EDITORIAL

Right to vote

A court decision that expands early voting in Ohio is heartening, but other threats to the franchise persist

6/13/2014

Ohioans will be able to vote in person on the three days before Election Day this November. This week, a federal court in Ohio properly rejected restrictions that the Republican-controlled General Assembly tried to impose on early voting.

But other efforts at vote suppression are likely to continue until Ohioans make clear to the authors of such schemes — at the ballot box and elsewhere — that they have had enough.

Click here to read more Blade editorials.

This year, legislators enacted a law that shaves a week off Ohio’s previous 35-day early voting period before elections. It prevents Ohioans from registering and voting early at the same time; that provision faces a legal challenge.

Previous legislation prohibited early voting on the three days just before an election; a federal judge issued an order removing that restriction before the 2012 general election. For this November’s election, Ohio Secretary of State Jon Husted imposed a directive that would have halted early voting at noon on the Saturday before Election Day.

But U.S. District Court Judge Peter Economus, who also ruled in the 2012 case, said again this week that the law unconstitutionally set different early voting periods for military and other voters.

Mr. Husted said he sought to achieve “uniformity, bipartisanship, and equality” with his timetable. But trying to impose the same voting rules on large urban counties and small rural ones, with different needs, risks jeopardizing some voters’ ability to exercise their franchise in the name of artificial uniformity.

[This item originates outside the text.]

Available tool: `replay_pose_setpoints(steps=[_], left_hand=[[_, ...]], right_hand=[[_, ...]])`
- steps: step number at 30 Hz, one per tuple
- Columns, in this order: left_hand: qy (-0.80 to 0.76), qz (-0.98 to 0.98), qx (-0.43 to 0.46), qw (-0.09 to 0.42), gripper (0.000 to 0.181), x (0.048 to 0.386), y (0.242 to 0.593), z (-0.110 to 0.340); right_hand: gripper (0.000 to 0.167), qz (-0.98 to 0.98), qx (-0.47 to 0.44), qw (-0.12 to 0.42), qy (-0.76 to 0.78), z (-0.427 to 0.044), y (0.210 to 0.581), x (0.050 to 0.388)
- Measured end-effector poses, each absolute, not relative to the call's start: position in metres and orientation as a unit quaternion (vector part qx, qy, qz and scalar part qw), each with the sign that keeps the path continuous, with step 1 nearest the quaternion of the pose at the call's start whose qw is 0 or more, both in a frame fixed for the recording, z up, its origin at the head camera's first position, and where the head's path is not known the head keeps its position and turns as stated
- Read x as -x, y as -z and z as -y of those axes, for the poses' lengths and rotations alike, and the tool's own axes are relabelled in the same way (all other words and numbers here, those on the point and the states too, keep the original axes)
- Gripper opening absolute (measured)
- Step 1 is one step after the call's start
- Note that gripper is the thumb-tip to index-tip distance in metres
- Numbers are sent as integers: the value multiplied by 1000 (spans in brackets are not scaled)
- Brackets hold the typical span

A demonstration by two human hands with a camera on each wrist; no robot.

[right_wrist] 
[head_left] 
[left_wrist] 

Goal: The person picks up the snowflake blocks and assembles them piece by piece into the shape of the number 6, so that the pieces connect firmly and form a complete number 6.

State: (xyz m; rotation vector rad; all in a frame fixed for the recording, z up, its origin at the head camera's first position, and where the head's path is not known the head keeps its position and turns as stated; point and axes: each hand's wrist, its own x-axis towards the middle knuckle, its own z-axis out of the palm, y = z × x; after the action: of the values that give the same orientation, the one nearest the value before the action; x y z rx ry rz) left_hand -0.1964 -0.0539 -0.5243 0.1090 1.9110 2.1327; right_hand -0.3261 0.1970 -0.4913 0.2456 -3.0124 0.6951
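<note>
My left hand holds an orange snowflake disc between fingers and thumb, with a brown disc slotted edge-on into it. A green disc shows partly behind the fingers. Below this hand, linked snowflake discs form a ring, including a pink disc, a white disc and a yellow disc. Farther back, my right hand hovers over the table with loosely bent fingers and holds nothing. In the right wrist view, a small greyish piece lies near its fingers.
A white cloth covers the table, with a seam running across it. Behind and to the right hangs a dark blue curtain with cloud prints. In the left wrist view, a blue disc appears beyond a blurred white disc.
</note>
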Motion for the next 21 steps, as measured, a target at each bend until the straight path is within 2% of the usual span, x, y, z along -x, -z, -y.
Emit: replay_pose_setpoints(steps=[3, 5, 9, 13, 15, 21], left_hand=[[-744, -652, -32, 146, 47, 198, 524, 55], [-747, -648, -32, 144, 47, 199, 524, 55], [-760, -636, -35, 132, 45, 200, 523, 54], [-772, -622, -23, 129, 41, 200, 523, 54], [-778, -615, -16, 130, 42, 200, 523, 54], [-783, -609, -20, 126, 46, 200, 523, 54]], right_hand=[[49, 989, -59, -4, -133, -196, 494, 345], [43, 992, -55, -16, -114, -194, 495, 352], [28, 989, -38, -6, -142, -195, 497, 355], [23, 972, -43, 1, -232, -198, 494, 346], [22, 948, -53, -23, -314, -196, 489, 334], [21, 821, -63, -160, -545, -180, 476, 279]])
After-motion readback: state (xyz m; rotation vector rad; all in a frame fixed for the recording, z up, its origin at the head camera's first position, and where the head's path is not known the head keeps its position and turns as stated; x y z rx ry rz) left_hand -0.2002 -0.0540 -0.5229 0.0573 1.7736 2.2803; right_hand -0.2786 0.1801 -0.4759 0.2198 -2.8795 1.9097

Ohio adopted early voting to avoid the long lines at polling places that plagued previous elections, notably in 2004. In the 2012 presidential election, 96,000 Ohioans voted early on the final three days before Election Day, according to the Democratic National Committee and Ohio Democratic Party, which sued to block the early-voting limits.

In-person early voters in Ohio tend to be minorities, poorer, and less-educated. African-Americans often take part in “souls to the polls” efforts by black churches on the final Sunday before Election Day. In the 2008 presidential election, according to the Lawyers’ Committee for Civil Rights Under Law, black voters in Cuyahoga County voted early and in person at 26 times the rate of white voters.

Early voters are also more likely to vote Democratic. It seems unlikely that state lawmakers didn’t understand who would be most affected by the restrictions they placed on early voting.

This attempt at disfranchisement failed, but others can be expected. Proposals persist that would require Ohio voters to present photo identification, even though Mr. Husted has shown that the vote “fraud” the requirement supposedly would address doesn’t exist.

Ohio voters remain afflicted by grotesque GOP-imposed gerrymandering that has made the General Assembly and the state’s U.S. House delegation unrepresentative of Ohioans. A state constitutional modernization commission that is supposed to be reviewing the issue and proposing improvements isn’t doing much of anything.

Secretary Husted says he will obey the judge’s ruling on early voting. Other Ohio Republicans should do likewise, rather than waste time on an appeal. They should also pay more attention to the proposals for broader vote reform offered by Mr. Husted, a former state House speaker.

Making it easier to vote is in Ohioans’ interest. Curbing ballot access is a narrow partisan interest. GOP officials have shown that, left to their own devices, they will serve the latter interest. Before they vote this year, Ohioans will have to decide who speaks for their rights.